Seconda Giornata per il Ca’ Foscari short film festival 2011; si comincia con il singolare corto di Alfian Ahmad, Bandh: una love story  tra motociclo e proprietario narrata dalla prospettiva del primo. Animismo in salsa moderna, atmosfere sognanti – una ninna nanna in soundtrack – e molto calore nella descrizione dei crucci sentimentali di questa insolita amante “meccanica”. L’humor surreale non fa difetto a questa bella prova di Ahmad. Altro contesto invece per il proiezionista (Di Viesto). Il tram, l’autista e i viaggiatori come metafora di sala cinematografica, proiezionista e spettatori. Un cappello lasciato sopra un sedile fa da medium alle memorie  cinefile dei passeggeri, da un bambino che vede riflessa sul vetro una scena de la città incantata di Miyazaki, ad un ragazzo intrappolato nel celebre dilemma matrixiano di pillola azzurra/pillola rossa. Sembra che l’ispirazione provenga dall’ultima scena di nuovo cinema paradiso, anche se dalla scelta della location traspare la volontà di parlare del ruolo del cinema nella routine giornaliera delle persone.
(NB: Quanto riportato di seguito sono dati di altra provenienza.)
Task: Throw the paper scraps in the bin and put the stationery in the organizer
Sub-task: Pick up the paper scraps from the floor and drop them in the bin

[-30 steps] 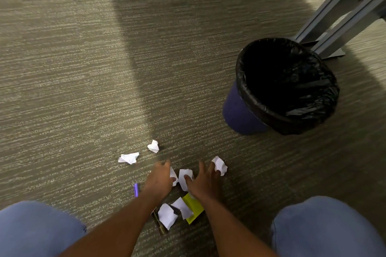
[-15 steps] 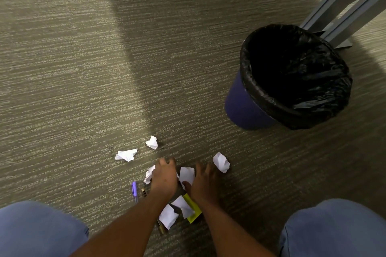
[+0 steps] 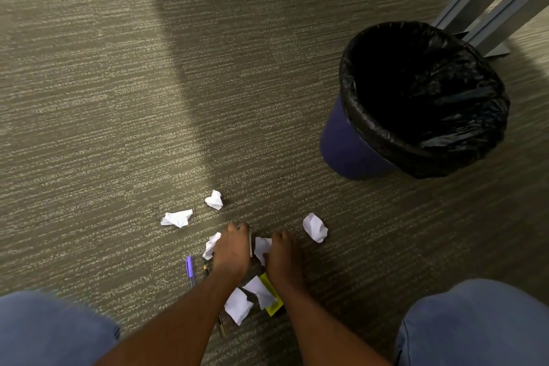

Inizio shock per Stories del giovane regista singaporiano James Ho, con l’esecuzione di un uomo da parte di una gang. Si tratta del padre del piccolo protagonista, un bambino vessato dai compagni di scuola, totalmente immerso nel mondo immaginario edificato dal nonno. C’è molta carne al fuoco: elogio della  menzogna, riflessione sulle strategie difensive della mente umana e contaminazione fra i generi. Un progetto molto ambizioso che spesso sfugge di mano al regista, ma che comunque ne rivela l’indubbio talento e le notevoli potenzialità soprattutto per quanto riguarda certi segmenti visionari dal forte impatto estetico. Per questo, ci aspettiamo grandi cose in futuro da James Ho. Yanji, di Sangbum Heo è un viaggio alla scoperta delle  radici. L’incontro di una donna cino-coreana con la quale condivide le origini, è per il regista un’occasione per parlare della particolarissima storia della città da cui provengono i suoi avi, Yanji,  una regione situata  tra Corea del Nord, Cina e Russia. Un  documentario sui volti e i luoghi soggiogati dall’usura del tempo che scorre implacabile, ai quali si contrappongono le testimonianze dei protagonisti. Interessante il lavoro svolto sulle modalità percettive dell’immagine. In coda: Berlin, di Noemi Schneider e Christiane Schmidt. Un altro documentario ma questa volta lisergico, che utilizza elementi dell’estetica del cineamatore – nel senso nobile del termine -,  una fotografia sgranata ed un magma sonoro allucinato, con l’intento di rappresentare una Belino vista da uno sguardo “altro”. Qualche sforbiciata in più al montaggio finale forse avrebbero giovato maggiormente, nonostante il film si proponga come un flusso visivo entro il quale abbandonarsi lentamente. Ad ogni modo un’opera coerente e riuscita che molto probabilmente non tornerà a casa a mani vuote.